The Cryptocurrency Industry Fights Back Against Harsh Restrictions Outlined By EU Regulators

Over 40 cryptocurrency firms have written to the European Union, urging them not to enact punitive crypto legislation that would cripple decentralized networks that provide financial services.

According to Reuters, on the 13th of April, over 40 cryptocurrency organizations sent a document to 27 Ministers of Finance in the international body, requesting that the laws do not go beyond those already in place and implemented by the Financial Action Task Force, which is meant to curb money laundering.

Jean-Marie Mognetti, the CEO of CoinShares, and Diana Biggs, the CSO of Decentralised Finance Technologies, collaborated on the drafting and distributing of the letter. Mognetti informed the media that the EU’s laws for governing digital products are more difficult to understand than those in other nations, making it difficult for crypto firms to operate in Europe.
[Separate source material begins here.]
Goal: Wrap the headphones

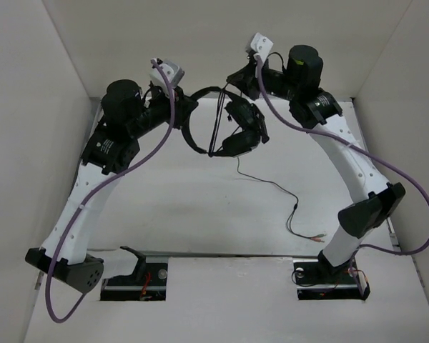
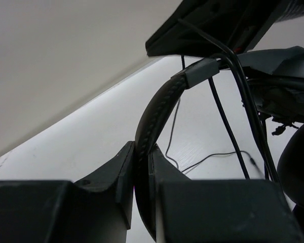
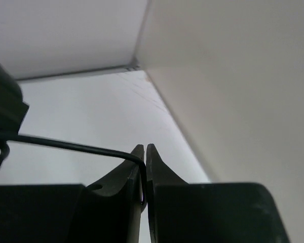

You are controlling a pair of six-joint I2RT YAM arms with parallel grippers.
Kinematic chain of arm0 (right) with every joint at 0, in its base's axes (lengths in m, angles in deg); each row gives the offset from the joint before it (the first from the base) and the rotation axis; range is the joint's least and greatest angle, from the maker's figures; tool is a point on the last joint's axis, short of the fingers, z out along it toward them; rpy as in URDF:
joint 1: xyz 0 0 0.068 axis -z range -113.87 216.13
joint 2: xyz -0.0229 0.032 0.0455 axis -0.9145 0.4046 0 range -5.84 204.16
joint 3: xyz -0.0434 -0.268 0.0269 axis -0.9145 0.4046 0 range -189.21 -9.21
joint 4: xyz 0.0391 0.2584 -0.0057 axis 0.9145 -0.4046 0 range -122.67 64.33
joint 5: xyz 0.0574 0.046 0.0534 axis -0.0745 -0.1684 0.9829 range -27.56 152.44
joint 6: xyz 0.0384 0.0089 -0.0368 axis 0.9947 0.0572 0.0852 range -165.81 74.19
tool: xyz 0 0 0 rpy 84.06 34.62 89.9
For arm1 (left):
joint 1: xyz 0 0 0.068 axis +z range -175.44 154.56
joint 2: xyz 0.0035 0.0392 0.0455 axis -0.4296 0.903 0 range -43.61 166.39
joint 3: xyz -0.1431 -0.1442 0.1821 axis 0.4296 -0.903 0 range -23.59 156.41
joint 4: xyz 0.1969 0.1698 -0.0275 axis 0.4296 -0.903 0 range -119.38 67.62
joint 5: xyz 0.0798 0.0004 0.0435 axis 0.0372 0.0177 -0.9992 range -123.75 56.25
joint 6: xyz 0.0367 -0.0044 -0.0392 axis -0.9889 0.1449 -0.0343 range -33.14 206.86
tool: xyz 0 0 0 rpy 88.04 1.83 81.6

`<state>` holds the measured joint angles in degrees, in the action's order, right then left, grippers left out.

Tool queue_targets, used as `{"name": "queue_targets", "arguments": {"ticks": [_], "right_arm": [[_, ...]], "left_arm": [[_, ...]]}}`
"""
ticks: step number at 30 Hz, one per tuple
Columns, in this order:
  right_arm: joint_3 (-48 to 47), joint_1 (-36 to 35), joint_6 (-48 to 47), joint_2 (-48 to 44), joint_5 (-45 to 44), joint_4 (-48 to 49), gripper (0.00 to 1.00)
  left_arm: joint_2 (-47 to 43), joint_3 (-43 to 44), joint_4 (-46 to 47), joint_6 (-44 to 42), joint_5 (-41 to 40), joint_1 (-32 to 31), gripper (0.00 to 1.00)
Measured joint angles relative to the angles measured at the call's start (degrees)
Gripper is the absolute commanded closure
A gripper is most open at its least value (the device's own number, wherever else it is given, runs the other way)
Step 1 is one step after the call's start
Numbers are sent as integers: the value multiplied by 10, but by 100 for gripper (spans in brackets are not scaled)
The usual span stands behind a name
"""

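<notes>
Your left gripper (image 2: 141, 154) clamps the band (image 2: 153, 109) of the headphones (image 1: 242, 134), held above the table's (image 1: 200, 214) far edge; your right gripper (image 3: 144, 152), just to their right, pinches the cable (image 3: 66, 144); the slack runs toward the near right corner, so winding probably falls to the right arm.

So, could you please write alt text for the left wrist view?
The left end effector is shut on the black band of the headphones, which arcs up and right from its grip. Thin black cable hangs behind it over the white table.
</notes>
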<state>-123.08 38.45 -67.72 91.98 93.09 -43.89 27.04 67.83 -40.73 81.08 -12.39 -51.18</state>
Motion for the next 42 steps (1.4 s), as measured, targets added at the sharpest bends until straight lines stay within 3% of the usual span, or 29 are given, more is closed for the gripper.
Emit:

The European Union Rushes To Regulate The Crypto Sector

The EU, following in the footsteps of other countries across the globe, aims to impose stringent rules on the digital currency industry, which has undergone great development and expansion at a rapid rate in recent years.

Presently, the international body is lagging behind the United Kingdom and the United States in the establishment of legislation for the cryptocurrency sector, which has recorded over $2.1 trillion in turnover.

Early last month, European Union legislators approved new laws that would allow regulators in the continent to track down transactions done using BTC and other virtual currencies. If these guidelines are enacted, crypto exchange companies and other organizations operating in the cryptocurrency area will be required to gather and store information about participants in cryptocurrency transactions, along with their personal information.

The Cryptocurrency Business Soars Despite Regulatory Constraints

From the vote in April, about 46 leaders and companies in the crypto industry released a petition declaring that the new policies will exert risks on each entrepreneur of cryptocurrencies because all information of daily transactions and wallet addresses would be divulged and made available to the entire public under the proposed legislation. Also, owners of cryptocurrencies will be subjected to a greater risk of identity theft and physical harm.

The referenced petition from the cryptocurrency world also requests that DeFi networks be exempted from the need to identify as legal organizations under the MiCA regulatory system, a sample of which was approved by the European Parliament last month. In the paper, cryptocurrency supporters also request that some stablecoins should not be part of the MiCA bill. 

Recent regulations proposed by the international body in recent months have threatened the anonymity and decentralization of of crypto sector as the body seeks to reduce financial fraud conducted using cryptos.